Gil Bashan, IBI Investment House energy analyst, said Wednesday that the Woodside deal, which values the Leviathan field at $5 billion, was no longer relevant to the field’s partners, Delek Group, Noble Energy and Ratio Oil Exploration. Bashan placed the current value of the Leviathan field at $6.9 billion.

“During the height of the crisis [in Israel’s relations] with Turkey and the revolution in Egypt, it appeared that liquefying the natural gas with the help of Woodside was the single reasonable option,” said Bashan. “The tensions with Turkey have subsided and the government in Egypt has changed again, bringing exports to these markets back on the table.” He added that since the memorandum of understanding with Woodside was signed, the size of natural gas reserves in the field has been revised upwards by 2 trillion cubic feet to 18.9 trillion cubic feet of gas.

Bashan said there were now three options regarding the Woodside deal. One was that the value of the deal would be adjusted upwards to reflect the economic value of exporting the natural gas by pipeline to countries in the region. Already half a year ago, TheMarker revealed that Leviathan partners would ask Woodside for a “Turkish premium,” and last month reported that the partners had asked Woodside to increase its offer to $2.5 billion. A second option would be renegotiating the terms of the deal regarding the ownership of concession rights or division of work. The last option would be canceling the deal.

Leumi Capital Markets analyst Ella Fried, who met with the management of Delek Group subsidiaries Delek Drilling and Avner Gas & Oil Exploration, said that the Woodside deal was no longer crucial to the development of the field due to the possibility of exporting natural gas by pipeline.

“There is a real chance that the Leviathan partners are capable of independently carrying out the development [of the field],” said Fried. She added that while there were clear advantages to bringing in a major international partner like Woodside to help develop the field, exporting natural gas by pipeline to countries in the region presented the best option if the deal with Woodside fell through.
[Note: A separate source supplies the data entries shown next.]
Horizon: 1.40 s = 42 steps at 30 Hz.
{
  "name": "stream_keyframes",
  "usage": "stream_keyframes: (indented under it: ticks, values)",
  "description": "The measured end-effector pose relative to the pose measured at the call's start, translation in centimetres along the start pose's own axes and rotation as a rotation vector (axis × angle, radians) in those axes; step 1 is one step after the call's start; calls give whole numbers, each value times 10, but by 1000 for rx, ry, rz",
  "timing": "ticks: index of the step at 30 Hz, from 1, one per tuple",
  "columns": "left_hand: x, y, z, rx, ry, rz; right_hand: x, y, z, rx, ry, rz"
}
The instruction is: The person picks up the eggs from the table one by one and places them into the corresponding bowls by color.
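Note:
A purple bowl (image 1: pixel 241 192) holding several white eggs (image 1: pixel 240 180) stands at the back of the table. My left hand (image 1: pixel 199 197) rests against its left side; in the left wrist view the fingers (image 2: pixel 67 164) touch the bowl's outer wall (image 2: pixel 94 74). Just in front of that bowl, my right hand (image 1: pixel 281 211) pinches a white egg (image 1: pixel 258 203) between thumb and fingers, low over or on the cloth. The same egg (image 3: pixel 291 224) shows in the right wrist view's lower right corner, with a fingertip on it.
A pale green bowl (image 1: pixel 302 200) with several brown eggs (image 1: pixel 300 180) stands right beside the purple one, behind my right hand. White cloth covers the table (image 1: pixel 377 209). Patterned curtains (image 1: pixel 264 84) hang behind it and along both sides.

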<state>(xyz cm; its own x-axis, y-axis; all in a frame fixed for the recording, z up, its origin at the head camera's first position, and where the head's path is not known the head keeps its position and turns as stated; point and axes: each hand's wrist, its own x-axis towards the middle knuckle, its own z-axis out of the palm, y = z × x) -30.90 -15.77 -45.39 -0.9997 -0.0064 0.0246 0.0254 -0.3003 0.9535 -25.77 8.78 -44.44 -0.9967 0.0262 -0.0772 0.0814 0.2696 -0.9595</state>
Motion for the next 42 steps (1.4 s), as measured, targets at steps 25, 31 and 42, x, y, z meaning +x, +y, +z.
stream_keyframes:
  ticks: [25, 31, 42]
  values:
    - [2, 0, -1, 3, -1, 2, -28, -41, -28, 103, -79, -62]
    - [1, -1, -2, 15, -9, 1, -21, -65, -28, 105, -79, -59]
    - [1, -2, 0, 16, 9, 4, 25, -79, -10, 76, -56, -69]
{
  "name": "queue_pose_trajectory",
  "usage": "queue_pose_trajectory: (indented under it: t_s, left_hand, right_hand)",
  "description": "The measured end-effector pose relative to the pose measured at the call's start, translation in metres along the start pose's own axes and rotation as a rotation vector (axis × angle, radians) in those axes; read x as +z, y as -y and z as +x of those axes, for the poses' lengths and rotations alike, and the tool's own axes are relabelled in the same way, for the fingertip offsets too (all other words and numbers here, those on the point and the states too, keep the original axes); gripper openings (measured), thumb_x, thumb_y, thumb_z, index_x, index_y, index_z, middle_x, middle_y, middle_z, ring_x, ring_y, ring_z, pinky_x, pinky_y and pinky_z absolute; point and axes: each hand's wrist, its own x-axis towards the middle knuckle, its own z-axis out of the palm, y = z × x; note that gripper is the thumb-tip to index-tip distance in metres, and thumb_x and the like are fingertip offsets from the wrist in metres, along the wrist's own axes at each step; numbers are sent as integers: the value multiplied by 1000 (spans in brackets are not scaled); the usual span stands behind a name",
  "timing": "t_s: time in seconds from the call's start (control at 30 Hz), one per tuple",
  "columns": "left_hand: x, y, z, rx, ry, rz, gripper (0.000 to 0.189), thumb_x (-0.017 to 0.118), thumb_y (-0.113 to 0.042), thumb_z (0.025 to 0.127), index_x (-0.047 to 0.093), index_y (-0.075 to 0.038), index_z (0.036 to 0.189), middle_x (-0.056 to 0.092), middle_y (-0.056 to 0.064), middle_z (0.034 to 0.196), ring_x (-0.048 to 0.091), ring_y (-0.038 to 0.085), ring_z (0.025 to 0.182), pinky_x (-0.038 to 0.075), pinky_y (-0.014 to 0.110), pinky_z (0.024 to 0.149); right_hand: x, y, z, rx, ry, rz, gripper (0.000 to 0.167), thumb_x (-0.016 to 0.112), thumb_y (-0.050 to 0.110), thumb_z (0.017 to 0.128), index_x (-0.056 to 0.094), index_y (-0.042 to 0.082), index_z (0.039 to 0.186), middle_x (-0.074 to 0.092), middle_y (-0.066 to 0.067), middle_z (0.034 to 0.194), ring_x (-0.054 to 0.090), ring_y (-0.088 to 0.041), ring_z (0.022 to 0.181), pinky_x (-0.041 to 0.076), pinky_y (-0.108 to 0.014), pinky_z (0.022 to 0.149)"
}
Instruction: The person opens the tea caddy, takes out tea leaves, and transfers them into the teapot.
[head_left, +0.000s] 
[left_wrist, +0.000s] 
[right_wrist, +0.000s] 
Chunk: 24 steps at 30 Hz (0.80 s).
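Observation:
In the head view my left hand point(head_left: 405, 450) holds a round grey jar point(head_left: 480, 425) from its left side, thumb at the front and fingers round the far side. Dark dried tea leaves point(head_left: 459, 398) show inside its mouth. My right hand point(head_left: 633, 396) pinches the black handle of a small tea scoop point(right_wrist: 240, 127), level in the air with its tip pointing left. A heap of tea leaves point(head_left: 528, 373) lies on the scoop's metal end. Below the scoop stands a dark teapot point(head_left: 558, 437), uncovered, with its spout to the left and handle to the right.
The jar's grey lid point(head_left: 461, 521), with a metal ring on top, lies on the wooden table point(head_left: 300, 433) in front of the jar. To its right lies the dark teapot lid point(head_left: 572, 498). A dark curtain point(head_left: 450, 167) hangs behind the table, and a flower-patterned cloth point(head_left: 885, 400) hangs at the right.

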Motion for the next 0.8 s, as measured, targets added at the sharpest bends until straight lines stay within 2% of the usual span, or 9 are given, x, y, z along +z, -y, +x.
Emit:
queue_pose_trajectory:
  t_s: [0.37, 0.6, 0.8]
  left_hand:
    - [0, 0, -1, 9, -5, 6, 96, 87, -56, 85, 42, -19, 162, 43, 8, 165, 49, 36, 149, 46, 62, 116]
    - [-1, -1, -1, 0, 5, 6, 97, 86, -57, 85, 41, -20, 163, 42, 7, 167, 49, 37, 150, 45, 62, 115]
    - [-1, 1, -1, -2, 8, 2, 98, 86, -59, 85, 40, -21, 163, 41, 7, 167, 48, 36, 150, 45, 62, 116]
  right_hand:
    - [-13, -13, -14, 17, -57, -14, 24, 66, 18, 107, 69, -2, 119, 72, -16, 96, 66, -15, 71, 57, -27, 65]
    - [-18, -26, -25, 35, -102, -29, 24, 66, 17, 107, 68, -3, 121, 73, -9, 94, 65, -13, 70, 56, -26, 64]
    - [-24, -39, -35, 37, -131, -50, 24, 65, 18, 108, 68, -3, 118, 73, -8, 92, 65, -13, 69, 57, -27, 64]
Last December’s agreement with Woodside was supposed to be completed within two months, but the failure of the Israeli government to clarify its policy on natural gas exports - the key to Woodside’s participation in Leviathan - held up the deal. When the government did finally set its export policy, the Australian company balked at paying the first milestone payment of the agreement until it was clear that the High Court of Justice would not overturn the government’s decision. The court ultimately rejected petitions filed against the government’s decision in October.